Beginning with the first line of the data below, reproduce every line unchanged, ending with the line that holds "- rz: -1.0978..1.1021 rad".

********

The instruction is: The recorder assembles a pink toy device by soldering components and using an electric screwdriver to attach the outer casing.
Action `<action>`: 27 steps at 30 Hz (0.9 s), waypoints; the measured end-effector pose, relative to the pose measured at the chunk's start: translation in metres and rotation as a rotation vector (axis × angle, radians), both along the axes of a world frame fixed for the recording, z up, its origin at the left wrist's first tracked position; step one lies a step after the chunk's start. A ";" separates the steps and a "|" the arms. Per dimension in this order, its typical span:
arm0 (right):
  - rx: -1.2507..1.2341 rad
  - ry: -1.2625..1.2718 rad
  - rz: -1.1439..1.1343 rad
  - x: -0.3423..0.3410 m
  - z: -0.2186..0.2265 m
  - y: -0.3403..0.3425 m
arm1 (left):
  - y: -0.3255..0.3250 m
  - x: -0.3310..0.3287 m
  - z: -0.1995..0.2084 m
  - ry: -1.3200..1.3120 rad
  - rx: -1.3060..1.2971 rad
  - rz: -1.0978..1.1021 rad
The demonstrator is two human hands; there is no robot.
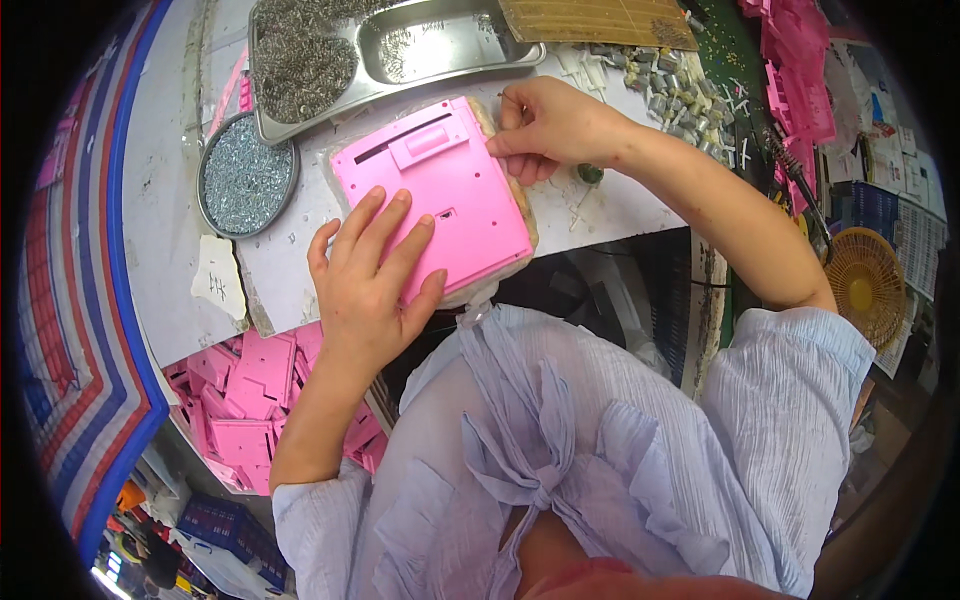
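Note:
A pink plastic casing point(465, 185) with a long dark slot and several small holes lies on a padded block wrapped in clear plastic point(522, 200). My left hand point(375, 265) rests on the casing's lower left part, fingers spread flat. At the upper right edge is my right hand point(540, 130), its thumb and fingers curled together against the rim. Whatever those fingers may pinch is hidden.
A metal tray point(440, 50) of small metal parts stands at the back. Left of the casing is a round dish of screws point(247, 175). Cardboard point(600, 20) and loose grey-white parts point(670, 95) lie at right. Pink casings point(250, 400) fill a space below left.

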State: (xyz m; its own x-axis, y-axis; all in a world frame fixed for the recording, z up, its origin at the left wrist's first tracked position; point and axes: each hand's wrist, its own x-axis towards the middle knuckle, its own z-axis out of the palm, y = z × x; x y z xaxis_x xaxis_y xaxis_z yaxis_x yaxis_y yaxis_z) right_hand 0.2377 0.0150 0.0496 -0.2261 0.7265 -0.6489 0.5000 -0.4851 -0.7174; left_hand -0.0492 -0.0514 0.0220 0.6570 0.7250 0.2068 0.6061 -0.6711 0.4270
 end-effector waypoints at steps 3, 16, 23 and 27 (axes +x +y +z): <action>0.000 0.013 -0.018 -0.001 -0.004 0.003 | -0.003 0.004 0.002 0.029 0.045 -0.016; 0.029 0.119 -0.018 0.007 -0.015 -0.057 | -0.004 0.011 0.011 0.168 0.109 -0.018; 0.036 -0.004 0.021 -0.004 -0.006 -0.051 | -0.005 0.012 0.002 0.113 0.110 -0.017; 0.002 0.064 -0.059 0.003 -0.008 -0.054 | 0.000 0.014 -0.002 0.022 0.146 -0.011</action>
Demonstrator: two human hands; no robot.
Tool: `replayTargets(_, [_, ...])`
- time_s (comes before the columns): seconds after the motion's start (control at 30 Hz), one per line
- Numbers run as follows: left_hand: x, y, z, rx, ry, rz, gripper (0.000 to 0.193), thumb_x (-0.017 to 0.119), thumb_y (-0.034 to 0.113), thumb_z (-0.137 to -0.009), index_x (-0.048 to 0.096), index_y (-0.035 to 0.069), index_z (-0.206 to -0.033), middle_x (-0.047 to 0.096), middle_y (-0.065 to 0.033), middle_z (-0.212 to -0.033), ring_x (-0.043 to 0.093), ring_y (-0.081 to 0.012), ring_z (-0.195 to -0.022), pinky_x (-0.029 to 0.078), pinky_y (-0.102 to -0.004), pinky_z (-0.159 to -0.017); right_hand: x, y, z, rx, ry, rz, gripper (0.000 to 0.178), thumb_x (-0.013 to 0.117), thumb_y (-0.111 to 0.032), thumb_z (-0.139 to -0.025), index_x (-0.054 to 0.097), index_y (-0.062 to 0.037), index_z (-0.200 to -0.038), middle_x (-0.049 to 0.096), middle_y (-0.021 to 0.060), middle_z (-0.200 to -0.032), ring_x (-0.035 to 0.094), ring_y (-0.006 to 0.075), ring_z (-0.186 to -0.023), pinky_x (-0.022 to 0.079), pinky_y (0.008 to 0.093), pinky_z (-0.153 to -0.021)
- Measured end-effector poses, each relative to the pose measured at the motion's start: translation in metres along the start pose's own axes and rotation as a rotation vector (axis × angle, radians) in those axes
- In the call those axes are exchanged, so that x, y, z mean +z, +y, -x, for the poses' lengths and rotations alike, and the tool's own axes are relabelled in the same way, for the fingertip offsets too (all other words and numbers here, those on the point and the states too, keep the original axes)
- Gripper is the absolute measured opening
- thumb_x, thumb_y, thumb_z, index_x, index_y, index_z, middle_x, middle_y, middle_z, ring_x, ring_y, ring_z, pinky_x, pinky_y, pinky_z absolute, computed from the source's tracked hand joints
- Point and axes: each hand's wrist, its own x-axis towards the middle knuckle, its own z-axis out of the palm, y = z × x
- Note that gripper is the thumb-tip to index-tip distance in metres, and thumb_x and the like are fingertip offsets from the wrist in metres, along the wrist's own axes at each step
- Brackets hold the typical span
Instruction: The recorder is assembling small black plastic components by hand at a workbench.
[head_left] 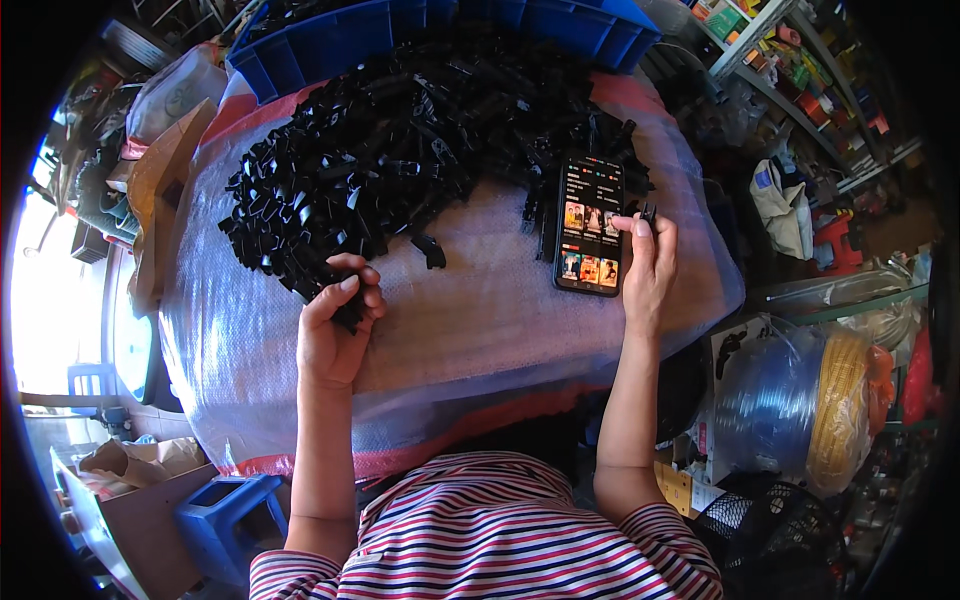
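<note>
A large heap of small glossy black plastic pieces (340,170) covers the far half of a white woven-plastic surface (470,320). At the heap's near left edge, my left hand (338,325) is closed with fingers curled round a black plastic piece, partly hidden by the fingers. A black smartphone (590,245) with a lit screen of small pictures lies at the right of the heap. Beside it is my right hand (650,265), its thumb reaching over the screen's right edge. A small black plastic piece (648,214) sticks out between its fingers. One loose piece (430,250) lies just in front of the heap.
Blue plastic crates (330,50) stand behind the heap. A blue stool (235,525) is low on the left, near a box with brown paper (140,460). To the right are rolls of clear and yellow tubing (790,400), a black fan (770,530) and loaded metal shelves (760,40).
</note>
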Motion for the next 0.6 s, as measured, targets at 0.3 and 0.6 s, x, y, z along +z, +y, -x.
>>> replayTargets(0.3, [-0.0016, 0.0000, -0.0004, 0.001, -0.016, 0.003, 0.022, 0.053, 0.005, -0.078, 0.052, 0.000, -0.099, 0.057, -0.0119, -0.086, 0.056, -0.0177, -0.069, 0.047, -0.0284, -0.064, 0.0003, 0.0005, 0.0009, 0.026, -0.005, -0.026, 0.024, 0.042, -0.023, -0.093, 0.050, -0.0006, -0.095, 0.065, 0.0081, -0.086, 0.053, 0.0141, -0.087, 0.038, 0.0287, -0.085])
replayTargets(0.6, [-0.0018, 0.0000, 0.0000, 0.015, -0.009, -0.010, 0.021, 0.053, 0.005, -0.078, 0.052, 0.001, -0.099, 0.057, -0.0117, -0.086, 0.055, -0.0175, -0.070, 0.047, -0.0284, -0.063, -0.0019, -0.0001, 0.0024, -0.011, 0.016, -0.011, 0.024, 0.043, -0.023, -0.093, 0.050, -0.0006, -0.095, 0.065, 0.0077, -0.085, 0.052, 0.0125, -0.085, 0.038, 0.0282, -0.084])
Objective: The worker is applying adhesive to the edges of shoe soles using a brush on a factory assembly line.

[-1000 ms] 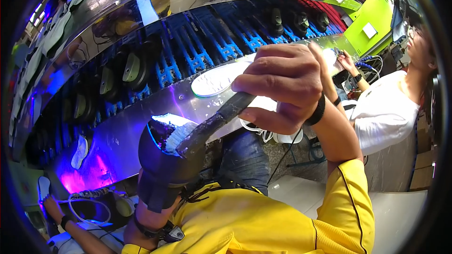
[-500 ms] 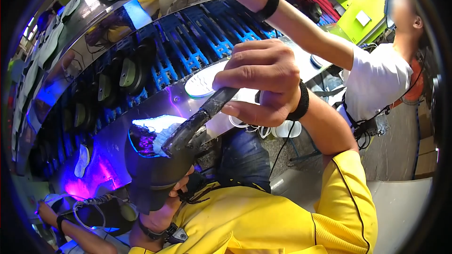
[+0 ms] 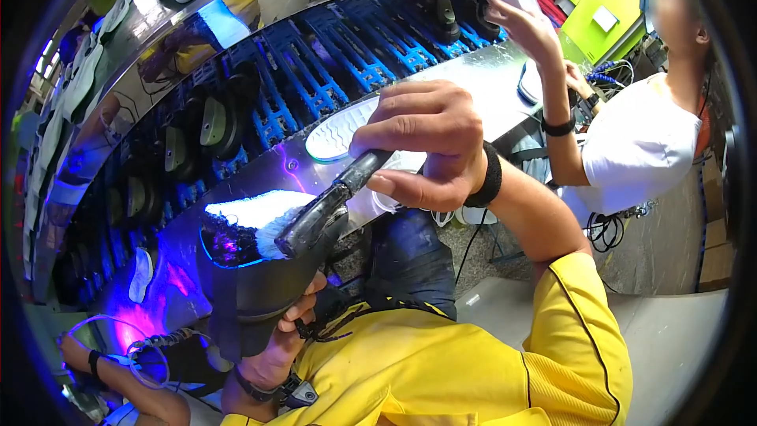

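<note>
My left hand grips a black shoe upper from the near side, its fingers wrapped round it. The upper's underside faces up and has a bright white area, with a dark patch beside it under bluish-purple light. In my right hand, fingers and thumb pinch the dark handle of a brush. The brush's pale bristles rest against that underside. Just beyond my right hand lies a white shoe sole on the metal ledge.
A conveyor with blue links runs beyond the ledge, carrying several black shoes. A co-worker in a white shirt stands at right, one hand over the line. Another person's hand is at lower left, near a pale sole.
The shoe upper and both my hands have shifted a little left and down, brush still on the underside. The co-worker's outstretched arm has drawn back and bent; black shoes now show on the far conveyor.
</note>
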A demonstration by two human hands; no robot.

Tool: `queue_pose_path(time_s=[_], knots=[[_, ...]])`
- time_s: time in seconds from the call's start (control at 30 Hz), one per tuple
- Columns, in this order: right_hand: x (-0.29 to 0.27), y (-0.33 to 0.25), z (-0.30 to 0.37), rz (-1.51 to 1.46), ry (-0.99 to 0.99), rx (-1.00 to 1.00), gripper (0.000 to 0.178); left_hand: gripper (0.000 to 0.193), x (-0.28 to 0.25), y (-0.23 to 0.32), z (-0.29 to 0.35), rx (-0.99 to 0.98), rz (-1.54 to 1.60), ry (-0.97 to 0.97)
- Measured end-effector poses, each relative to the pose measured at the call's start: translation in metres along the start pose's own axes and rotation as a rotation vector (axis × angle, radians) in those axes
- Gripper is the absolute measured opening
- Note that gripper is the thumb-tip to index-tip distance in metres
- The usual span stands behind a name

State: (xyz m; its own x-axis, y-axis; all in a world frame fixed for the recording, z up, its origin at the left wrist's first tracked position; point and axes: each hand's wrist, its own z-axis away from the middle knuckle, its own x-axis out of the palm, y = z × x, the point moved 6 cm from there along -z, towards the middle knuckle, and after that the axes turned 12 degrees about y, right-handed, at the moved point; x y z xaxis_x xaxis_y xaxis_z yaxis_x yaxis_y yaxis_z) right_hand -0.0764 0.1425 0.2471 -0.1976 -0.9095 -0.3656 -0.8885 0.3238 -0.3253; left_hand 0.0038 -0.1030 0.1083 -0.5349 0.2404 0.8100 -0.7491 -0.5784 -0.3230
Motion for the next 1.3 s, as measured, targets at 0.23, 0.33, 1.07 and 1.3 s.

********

§ FINAL ANSWER:
The instruction is: The recorder assembles a pink toy device by soldering components and using an electric screwdriver to attach the outer casing.
Action `<action>`: 27 steps at 30 Hz (0.9 s), waypoints; the measured end-effector pose, relative to the pose measured at the chunk's start: translation in metres and rotation as a rotation vector (axis × angle, radians), both along the axes of a world frame fixed for the recording, z up, its origin at the left wrist's first tracked position; step one lies a step after the chunk's start. A ";" separates the steps and a "|" the arms. Per dimension in this order, its typical span:
arm0 (right):
  - rx: -1.2507..1.2341 rad
  - ry: -1.2625..1.2718 rad
  - rz: -1.1439..1.1343 rad
  - x: -0.3423..0.3410 m
  - z: -0.2186..0.2265 m
  - y: -0.3403..0.3425 m
arm1 (left):
  - y: -0.3255..0.3250 m
  - x: -0.3310..0.3287 m
  - z: -0.1995..0.2084 m
  - ry: -1.3200..1.3120 rad
  - rx: -1.3060..1.2971 rad
  - rz: -1.0978..1.1021 rad

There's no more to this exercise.